Discover Architecture through Stories & History
Dickson County Courthouse - Dickson
After a heated battle on whether to move the courthouse from Charlotte to Dickson, an election was held on September 1, 1898. The vote was 1495 for and 714 against moving the courthouse, 67 votes more than the two-thirds majority necessary to make the move. The state legislature worked out a compromise, with a courthouse in both Dickson and Charlotte. Anyone arrested north of Jones Creek was taken to the Dickson County Courthouse in Charlotte; south of Jones Creek, to the Dickson County Courthouse in Dickson.

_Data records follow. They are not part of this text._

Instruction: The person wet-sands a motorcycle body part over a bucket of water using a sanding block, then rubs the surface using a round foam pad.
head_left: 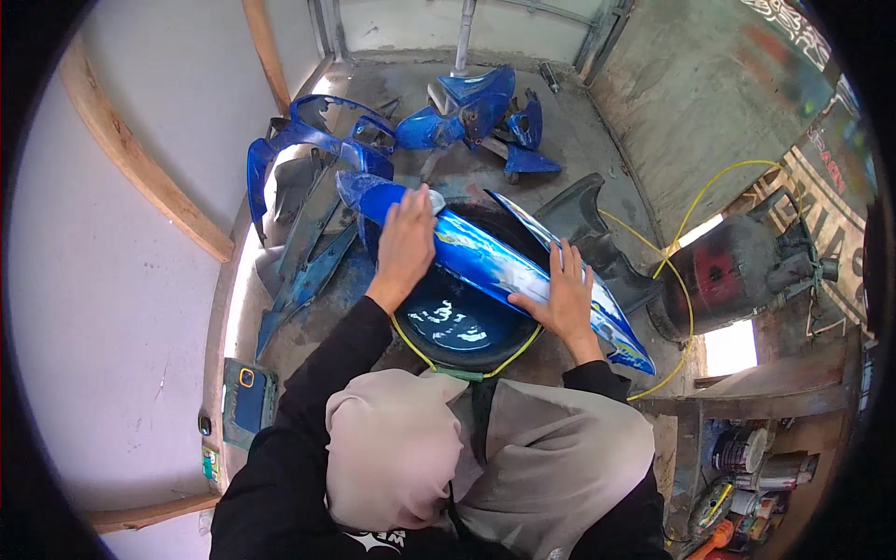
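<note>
A long blue, white-streaked plastic panel lies diagonally over a black bucket of bluish water, with a narrow white-and-blue piece beside it. My left hand is closed on a small pale pad, pressed against the panel's upper left part. Most of the pad is hidden under my fingers. My right hand rests open on the panel's right part, thumb spread and fingertips near its upper edge.
Blue fairing parts lie at the back and left. Dark plastic pieces sit right of the bucket, near a black tank and yellow hose. A phone lies at lower left; cans stand at lower right.
</note>
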`<move>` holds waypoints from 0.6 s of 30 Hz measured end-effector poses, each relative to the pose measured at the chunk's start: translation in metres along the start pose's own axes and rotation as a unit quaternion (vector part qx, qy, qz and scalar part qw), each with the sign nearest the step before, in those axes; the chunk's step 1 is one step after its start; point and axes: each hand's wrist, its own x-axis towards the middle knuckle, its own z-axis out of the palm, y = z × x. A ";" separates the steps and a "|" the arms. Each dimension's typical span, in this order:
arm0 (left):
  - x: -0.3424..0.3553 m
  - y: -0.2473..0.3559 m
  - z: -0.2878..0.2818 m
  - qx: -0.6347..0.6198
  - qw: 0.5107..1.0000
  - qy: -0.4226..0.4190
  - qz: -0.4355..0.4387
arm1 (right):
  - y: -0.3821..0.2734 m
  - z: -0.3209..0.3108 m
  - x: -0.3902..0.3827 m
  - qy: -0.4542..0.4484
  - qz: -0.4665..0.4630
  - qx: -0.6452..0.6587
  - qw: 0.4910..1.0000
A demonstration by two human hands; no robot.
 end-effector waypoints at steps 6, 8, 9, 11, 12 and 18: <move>-0.030 0.068 0.003 -0.203 0.962 -0.038 0.177 | 0.007 0.000 -0.004 0.002 0.004 -0.010 1.000; -0.026 0.030 0.011 -0.162 0.981 0.023 0.103 | -0.005 0.003 0.002 0.006 -0.006 0.001 1.000; -0.017 0.019 0.011 -0.125 0.990 0.024 0.056 | -0.006 0.003 0.001 0.009 -0.009 0.001 1.000; 0.007 0.018 -0.006 -0.252 0.966 0.004 -0.055 | 0.006 0.003 -0.004 0.009 -0.004 -0.009 1.000; 0.016 0.023 -0.022 -0.365 0.917 -0.044 -0.158 | 0.010 0.002 -0.005 0.010 -0.003 -0.014 1.000; -0.005 -0.007 -0.015 -0.550 0.777 0.076 -0.297 | -0.002 0.004 0.000 0.006 -0.013 0.003 1.000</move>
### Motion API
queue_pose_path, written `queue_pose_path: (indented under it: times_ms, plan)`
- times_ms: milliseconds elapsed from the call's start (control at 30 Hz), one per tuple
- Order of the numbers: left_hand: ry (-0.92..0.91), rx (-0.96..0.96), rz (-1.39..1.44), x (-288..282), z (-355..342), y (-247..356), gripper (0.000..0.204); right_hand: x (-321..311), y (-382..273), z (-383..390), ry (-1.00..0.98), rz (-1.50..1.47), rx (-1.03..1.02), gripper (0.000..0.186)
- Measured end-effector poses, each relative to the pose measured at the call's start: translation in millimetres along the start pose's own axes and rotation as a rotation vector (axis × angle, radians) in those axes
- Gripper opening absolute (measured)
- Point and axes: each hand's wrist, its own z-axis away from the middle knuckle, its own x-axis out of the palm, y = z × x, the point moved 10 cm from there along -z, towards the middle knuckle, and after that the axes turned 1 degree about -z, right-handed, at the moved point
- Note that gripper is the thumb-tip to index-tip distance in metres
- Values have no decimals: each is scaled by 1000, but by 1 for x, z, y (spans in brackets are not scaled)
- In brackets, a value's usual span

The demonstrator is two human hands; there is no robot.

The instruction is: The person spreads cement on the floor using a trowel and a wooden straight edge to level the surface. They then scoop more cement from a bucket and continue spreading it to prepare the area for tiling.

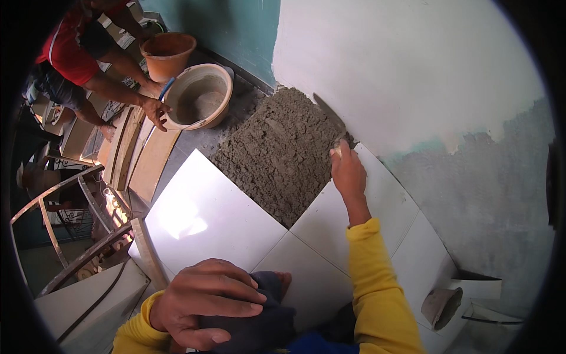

On December 10, 1925, the courthouse (pictured above) in Dickson was condemned by a state-hired engineer. The December term of the circuit court was held at the second floor of the Masonic building (later known as Ragan’s Friendly Neighbor Store) because officials feared the top floor of the courthouse might fall through with the large crowd expected to attend the trials.
In April 1926, the Dickson County Quarterly Court voted 29 to 6 against the funding for a new courthouse in Dickson.
In February 1927, It was agreed that the old courthouse grounds be sold for a city park and playground. Proceeds from the sale in April of 1927 were to create the playground and park, but they were never built. Instead, the property was used for the War Memorial Building.
July 9, 1928, work crews began demolishing the old courthouse in Dickson. Timbers from the courthouse were used in additions to Oakmont School.
On July 2, 1929, the alderman voted to deed the old Dickson courthouse property to the Memorial Building Commission. In February of 1931, House of Representatives abolished the Town of Dickson’s circuit court.